The team demonstrated that a new meta-OSR coating is enabled by the use of metal oxide, a material commonly used for transparent electrical contacts, which, in this instance, is patterned into a metamaterial with very strong infrared emissivity while retaining a low absorption of the solar spectrum. The team also demonstrated a ‘smart’ radiator based on their metamaterial design that allows tuning of the radiative cooling of the spacecraft using another type of metal oxide.

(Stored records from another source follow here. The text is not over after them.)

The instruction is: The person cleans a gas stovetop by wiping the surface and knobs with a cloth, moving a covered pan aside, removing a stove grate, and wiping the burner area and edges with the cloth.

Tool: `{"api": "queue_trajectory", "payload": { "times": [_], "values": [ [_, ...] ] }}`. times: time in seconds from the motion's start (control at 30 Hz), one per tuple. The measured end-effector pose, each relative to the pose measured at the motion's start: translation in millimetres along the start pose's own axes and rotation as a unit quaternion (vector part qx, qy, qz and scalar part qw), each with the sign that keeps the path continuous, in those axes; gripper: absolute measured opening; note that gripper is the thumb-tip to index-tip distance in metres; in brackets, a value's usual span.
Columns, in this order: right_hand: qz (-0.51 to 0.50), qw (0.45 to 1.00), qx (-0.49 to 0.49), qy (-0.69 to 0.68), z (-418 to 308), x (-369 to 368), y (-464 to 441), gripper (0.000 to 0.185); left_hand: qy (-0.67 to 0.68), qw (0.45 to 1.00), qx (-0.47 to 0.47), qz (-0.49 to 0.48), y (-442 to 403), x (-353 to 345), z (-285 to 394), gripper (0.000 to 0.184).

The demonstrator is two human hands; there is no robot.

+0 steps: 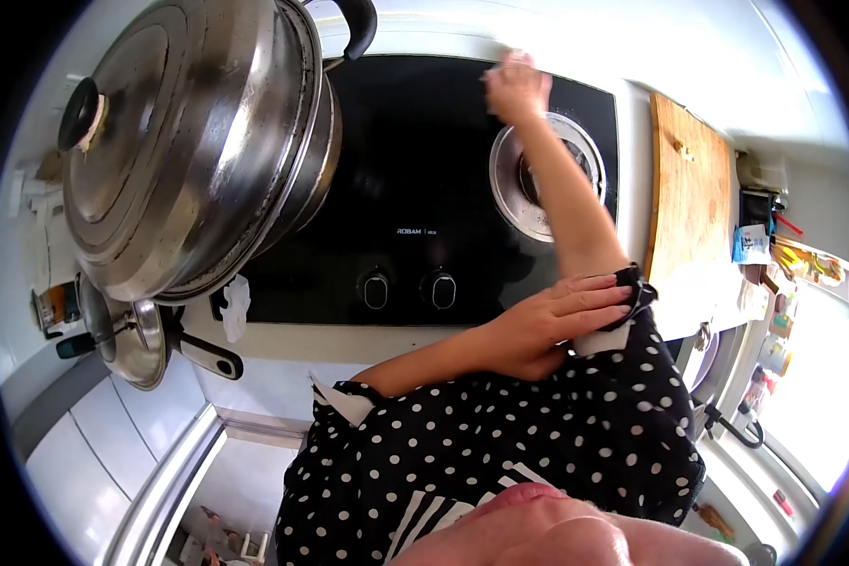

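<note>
My right hand, blurred by motion, reaches over the back edge of the black glass gas stove, beyond the right burner. Its fingers look curled in; whatever they hold, if anything, I cannot make out. The right forearm crosses above that burner and covers part of it. Across my body, my left hand grips the polka-dot sleeve bunched at my right elbow. Its fingers lie over the cuff and the thumb is hidden.
A large lidded steel pot stands over the stove's left side. Below it are a small pan and a crumpled white tissue. Two knobs sit at the stove's front. At right stands a wooden board.
</note>
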State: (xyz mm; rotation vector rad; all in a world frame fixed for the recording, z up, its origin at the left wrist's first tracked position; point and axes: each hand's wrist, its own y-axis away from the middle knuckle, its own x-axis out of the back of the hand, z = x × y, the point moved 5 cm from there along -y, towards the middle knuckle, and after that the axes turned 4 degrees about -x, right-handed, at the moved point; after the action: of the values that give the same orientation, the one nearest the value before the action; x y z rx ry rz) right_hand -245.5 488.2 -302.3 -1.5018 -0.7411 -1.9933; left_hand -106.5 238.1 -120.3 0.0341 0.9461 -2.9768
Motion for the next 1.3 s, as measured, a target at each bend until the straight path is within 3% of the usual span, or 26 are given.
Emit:
{"api": "queue_trajectory", "payload": {
  "times": [0.07, 0.17, 0.2, 0.23, 0.27, 0.3, 0.33, 0.4, 0.47, 0.5, 0.53, 0.6, 0.67, 0.7, 0.8, 0.83, 0.9, 1.07, 1.13, 1.2, 1.23, 1.3],
  "values": [
    [0.026, 0.973, -0.155, -0.171, 58, -12, 5, 0.06, 0.025, 1.0, 0.001, -0.009, 2, -5, -1, 0.072],
    [-0.03, 0.926, -0.301, -0.227, 32, -10, 10, 0.066, 0.034, 0.999, 0.008, -0.01, 2, 3, 6, 0.072],
    [-0.022, 0.921, -0.3, -0.249, 9, -11, 5, 0.07, 0.025, 0.999, 0.009, -0.022, 3, 7, 6, 0.072],
    [-0.017, 0.94, -0.249, -0.231, -18, -4, 8, 0.074, 0.017, 0.999, 0.013, -0.034, 4, 7, 7, 0.072],
    [-0.013, 0.983, -0.16, -0.089, -51, -11, 4, 0.076, 0.011, 0.999, 0.016, -0.045, 3, 6, 7, 0.072],
    [-0.002, 0.987, -0.102, -0.127, -75, 2, 20, 0.075, 0.016, 0.998, 0.015, -0.053, 1, 4, 6, 0.072],
    [0.081, 0.965, 0.01, -0.249, -84, 6, 34, 0.068, 0.022, 0.998, 0.015, -0.062, 0, 2, 4, 0.072],
    [0.086, 0.983, 0.049, -0.158, -55, -6, 22, 0.064, 0.036, 0.997, 0.016, -0.072, 0, -2, 4, 0.072],
    [-0.048, 0.999, -0.011, -0.001, 15, 0, 9, 0.053, 0.05, 0.996, 0.012, -0.074, -1, -7, 2, 0.072],
    [0.007, 0.971, -0.113, -0.209, 56, -13, 7, 0.052, 0.063, 0.995, 0.007, -0.075, -1, -8, 2, 0.073],
    [0.103, 0.987, -0.097, -0.076, 78, -32, 4, 0.055, 0.077, 0.994, 0.002, -0.074, -1, -10, 2, 0.073],
    [0.044, 0.995, 0.016, -0.089, 93, -5, 8, 0.049, 0.104, 0.991, 0.004, -0.086, 0, -17, 3, 0.075],
    [0.094, 0.948, -0.008, -0.304, 121, -16, 8, 0.045, 0.122, 0.986, 0.015, -0.111, 0, -25, 3, 0.076],
    [0.113, 0.942, 0.006, -0.317, 117, 6, 19, 0.047, 0.13, 0.985, 0.015, -0.111, 0, -29, 0, 0.077],
    [0.12, 0.892, 0.055, -0.432, 83, 22, -1, 0.044, 0.105, 0.989, 0.017, -0.098, -8, -29, -8, 0.077],
    [0.132, 0.912, 0.081, -0.379, 57, 33, -14, 0.041, 0.092, 0.993, 0.009, -0.08, -10, -27, -14, 0.077],
    [0.233, 0.87, 0.256, -0.351, -3, 65, -29, 0.041, 0.035, 0.998, 0.021, -0.038, -11, -15, -19, 0.079],
    [0.271, 0.827, 0.37, -0.326, -137, 102, -72, 0.031, -0.099, 0.99, 0.056, 0.079, 1, 22, -22, 0.081],
    [0.217, 0.857, 0.379, -0.272, -181, 107, -85, 0.031, -0.157, 0.977, 0.098, 0.103, 10, 33, -24, 0.082],
    [0.072, 0.906, 0.306, -0.283, -212, 94, -99, 0.029, -0.201, 0.964, 0.118, 0.13, 18, 43, -28, 0.082],
    [0.021, 0.895, 0.356, -0.266, -213, 95, -92, 0.037, -0.204, 0.963, 0.116, 0.133, 19, 46, -30, 0.083],
    [0.045, 0.855, 0.417, -0.306, -213, 61, -108, 0.046, -0.181, 0.969, 0.122, 0.116, 14, 47, -37, 0.083]
  ]
}}
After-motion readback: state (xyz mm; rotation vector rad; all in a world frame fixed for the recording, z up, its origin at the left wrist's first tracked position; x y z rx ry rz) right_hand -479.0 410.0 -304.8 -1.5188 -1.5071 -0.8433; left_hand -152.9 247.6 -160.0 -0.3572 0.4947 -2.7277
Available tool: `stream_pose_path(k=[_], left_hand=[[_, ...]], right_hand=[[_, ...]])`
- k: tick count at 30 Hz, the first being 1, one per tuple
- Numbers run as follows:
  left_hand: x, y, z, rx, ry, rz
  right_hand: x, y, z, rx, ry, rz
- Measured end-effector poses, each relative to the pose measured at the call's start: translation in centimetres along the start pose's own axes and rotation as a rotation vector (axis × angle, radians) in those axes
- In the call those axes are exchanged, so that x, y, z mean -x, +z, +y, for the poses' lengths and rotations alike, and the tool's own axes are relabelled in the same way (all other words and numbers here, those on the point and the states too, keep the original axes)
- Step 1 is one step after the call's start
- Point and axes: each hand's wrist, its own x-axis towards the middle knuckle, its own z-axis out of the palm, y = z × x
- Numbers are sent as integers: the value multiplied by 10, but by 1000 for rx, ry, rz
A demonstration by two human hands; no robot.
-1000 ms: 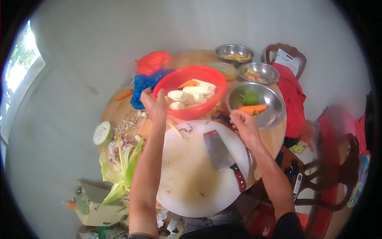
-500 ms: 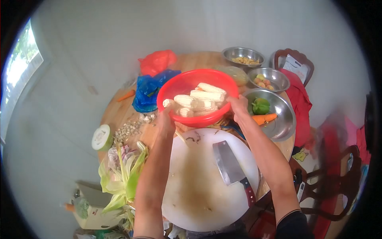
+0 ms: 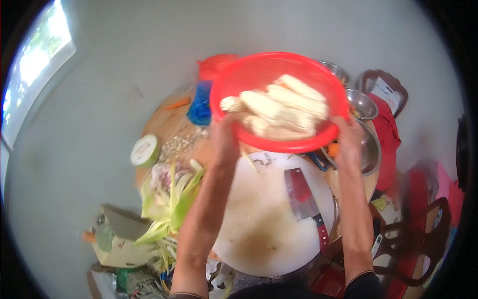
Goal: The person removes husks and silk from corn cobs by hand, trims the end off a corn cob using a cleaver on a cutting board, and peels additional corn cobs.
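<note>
Between my two hands I hold a red plastic basket [image 3: 279, 145] up over the far part of the table. Several peeled ears of corn [image 3: 279, 107] lie inside it. My left hand [image 3: 226, 134] grips the near-left rim, and my right hand [image 3: 350, 132] is closed on the right rim; some fingers are hidden by the basket. Below, a round white cutting board [image 3: 249, 214] carries a cleaver [image 3: 303, 197] with a dark, riveted handle pointing toward me. Corn husks [image 3: 181, 199] lie left of the board.
A cut white-fleshed gourd [image 3: 145, 150], garlic cloves [image 3: 180, 144] and a carrot [image 3: 178, 103] are on the wooden table's left side. A blue bag [image 3: 200, 104] sits behind. Metal bowls [image 3: 371, 149] stand at right, partly covered by the basket. Chairs [image 3: 423, 239] are on the right.
The basket of corn has risen toward the camera and shifted right with both hands, now covering more of the bowls. The whole view has shifted slightly as well.
</note>
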Motion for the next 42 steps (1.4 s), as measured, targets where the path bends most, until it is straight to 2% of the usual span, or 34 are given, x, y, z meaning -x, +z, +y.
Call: stream_pose_path(k=[3,6,7,11,13,14,16,19,24,26,28,30,31,32,35,36,37,38,39,40,42], left_hand=[[70,43,32,68,21,-89],[142,74,45,108,-67,-120],[166,86,57,100,-211,-147],[239,117,53,120,-189,-275],[272,130,55,73,-269,-298],[286,134,54,79,-275,-303],[308,145,50,36,-266,-358],[332,158,41,53,-342,-433],[350,177,23,14,-341,-514],[354,183,18,-10,-356,-529],[357,185,13,-1,-381,-525],[360,190,21,-46,-350,-535],[360,191,24,-87,-317,-545],[360,191,24,-89,-317,-544],[361,187,19,-47,-385,-581],[366,188,14,-75,-291,-615],[369,190,10,-100,-200,-648],[370,195,11,-94,-204,-648],[370,203,17,-117,-74,-738],[371,210,21,-141,59,-825],[375,219,17,-84,67,-952]], right_hand=[[67,-21,-59,-9,-144,121],[107,-112,-73,-39,-147,130],[124,-139,-79,-27,-140,135],[220,-158,-130,26,-232,431],[249,-185,-143,27,-230,566],[263,-198,-151,32,-234,573],[288,-225,-165,282,-259,633],[309,-286,-162,236,-397,680],[336,-303,-175,197,-348,665],[354,-298,-189,76,-275,676],[389,-284,-221,-204,-111,696],[461,-271,-294,-1213,235,718],[475,-256,-317,-1467,330,784],[474,-257,-316,-1468,333,784],[465,-265,-308,-1067,456,682],[461,-269,-304,-931,488,646],[445,-285,-287,-445,473,533],[425,-301,-271,21,455,441],[420,-317,-269,235,481,370],[418,-327,-270,374,505,320],[427,-348,-283,522,570,232]])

University of Southampton professor Otto Muskens, principal investigator of the study, said, "The meta-OSR technology is entirely based on durable and space-approved inorganic coatings, which can be applied onto flexible thin-film substances with the potential to be developed as a new technology solution. Since the assembly and launch costs of OSRs is several tens of thousands of US dollars per square metre, even small improvements in weight reduction can make a significant change to the space industry."

Supported by a two-year Horizon 2020 space technology project, the University of Southampton is a member of the META-REFLECTOR consortium, which also includes the Italian research centre Centro Ricerche Elettro-Ottiche (CREO), Danish nanoimprint developer NIL Technology, and Thales Alenia Space.

Kai Sun from the University of Southampton added, "All of the partners have actively worked together to ensure the design and fabrication are suitable for its transfer to mass-production. It is an exceptional research experience to transfer the cutting-edge research idea to a commercial product."

The team is currently working on upscaling the prototypes to larger areas through processes developed by NIL Technology, while first tests of the metamaterials in space are being prepared.

Sandro Mengali, from CREO who participated in the study, said, "Passive control of the thermal emissivity is important to preserve precious heat during start-up and eclipses and to maintain the temperature stability of the spacecraft. Currently, thermal emissivity control requires bulky mechanical components such as louvers, which are extremely expensive and prone to failure, posing significant risk to missions. The smart meta-OSR technology will offer a valuable new tool for thermal engineers of spacecraft, of particular importance for the lightweight segment of the satellite market."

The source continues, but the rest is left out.